Mamá se arrodilló frente a mí.

—¿Qué es lo que te ha contado? —preguntó.

Usó su camiseta dada de sí para secarme los ojos.

—Me dijo que papá le puso el bebé en la tripa.

La abuela lloró al escuchar aquello.

—¡No habrás sido capaz! —gritó mi padre.

El perfil de ella se elevó sobre el charco de pelo que su melena formaba en el suelo. Le dedicó una sonrisa.

—¿Acaso lo dudas?

Las manos de papá saltaron a su cuello. Las apretó para impedir que dijera una palabra más. No aflojó la presión hasta que el abuelo se lo ordenó.

—Hijo, tu padre no ha hecho nada de eso —me dijo mamá.

—Pero la abuela y tú decís que el bebé es un pecado —me sorbí los mocos—, que es lo peor que ha pasado en este sótano.

—Y lo es —dijo—. Nos arrepentimos cada día de no haberlo evitado. Pero no porque fuera tu padre.

Respiré hondo antes de preguntar:

—¿Quién fue?

Un terremoto se inició en la habitación contigua. El temblor avanzó por el pasillo. Mi hermano aporreó la puerta metálica pidiendo paso.

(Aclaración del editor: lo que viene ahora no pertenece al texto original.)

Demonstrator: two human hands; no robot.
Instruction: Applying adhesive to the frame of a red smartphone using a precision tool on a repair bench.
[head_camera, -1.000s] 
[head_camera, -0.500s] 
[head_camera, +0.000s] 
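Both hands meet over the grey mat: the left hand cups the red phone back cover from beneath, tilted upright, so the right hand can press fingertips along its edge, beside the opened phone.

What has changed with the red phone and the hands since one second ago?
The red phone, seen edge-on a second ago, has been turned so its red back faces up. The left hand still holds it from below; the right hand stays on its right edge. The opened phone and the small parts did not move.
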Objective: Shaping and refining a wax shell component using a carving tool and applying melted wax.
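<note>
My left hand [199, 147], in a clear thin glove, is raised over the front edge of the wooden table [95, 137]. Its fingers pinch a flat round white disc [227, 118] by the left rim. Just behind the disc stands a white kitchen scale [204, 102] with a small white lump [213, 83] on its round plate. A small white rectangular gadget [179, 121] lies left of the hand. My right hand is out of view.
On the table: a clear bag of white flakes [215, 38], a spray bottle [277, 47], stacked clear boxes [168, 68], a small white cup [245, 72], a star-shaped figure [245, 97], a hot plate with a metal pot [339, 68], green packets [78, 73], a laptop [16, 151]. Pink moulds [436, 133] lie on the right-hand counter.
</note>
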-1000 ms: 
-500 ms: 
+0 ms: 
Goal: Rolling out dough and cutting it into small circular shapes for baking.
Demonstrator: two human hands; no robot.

Mamá aprovechó su oportuna aparición para responder.

—El que da golpes ahí fuera.

Un velo de lágrimas apagó sus ojos.

—No está bien que una familia de mamíferos tengan hijos entre ellos —le recordé.

—No está bien que lo hagan —dijo—. Pero a veces pasa.

Eran las mismas palabras con las que me lo había explicado aquella vez en la cama.

—En el fondo piensan que me lo merezco… —dijo mi hermana en un estertor— que mi hermano me lo debía por lo que le hice yo de pequeño.

Las manos de mi padre regresaron a su cuello.

—No la escuches —susurró mamá.

Mi hermana me dedicó una última mirada que no supe interpretar.

Después cerró los ojos.

Sus brazos en tensión se relajaron bajo las rodillas de papá. Extendió las piernas flexionadas con las que trataba de desequilibrarle. Los puños se le abrieron. El cuerpo entero se relajó como el de un insecto expuesto a cianuro de potasio. La cabeza cayó a un lado.

Papá observó el proceso con la boca abierta.

En absoluto silencio.

—¿La has…? —preguntó la abuela.

La mano derecha de mi hermana serpenteó entonces como una víbora, escapando de la rodilla que papá acababa de levantar. Era la misma mano que intentó liberar antes. Entendí la razón al reconocer el mango que sobresalía de la cintura descosida de su falda marrón. El mango del cuchillo con el que papá había imitado una noche a los vaqueros de las películas, clavándolo sobre la mesa entre los dedos de su mano abierta.

—¡Un cuchillo! —grité.

Ella lo agarró antes de que papá pudiera hacer nada.

Levantó el brazo sobre la espalda de él.

—¡Voy a salir de este sótano! —gritó.

En ese mismo instante, mamá se separó de mí. El tarro de las luciérnagas se desvaneció entre mis dedos. La vi abalanzarse sobre mi hermana.

Primero detuvo el cuchillo que caía sobre mi padre.

Después elevó su brazo en dirección al techo, con el tarro en lo alto.

—¡No! —grité.

Pero mamá dejó caer el brazo con todo su peso.

La lámpara de las luciérnagas se rompió en el rostro de mi hermana.

Su nariz se hundió, convirtiendo su perfil en una mera esquina. Como siempre me habían contado que era.

Una nueva máscara de pelo y sangre cubrió su rostro.

Todas las luciérnagas salieron volando por la habitación.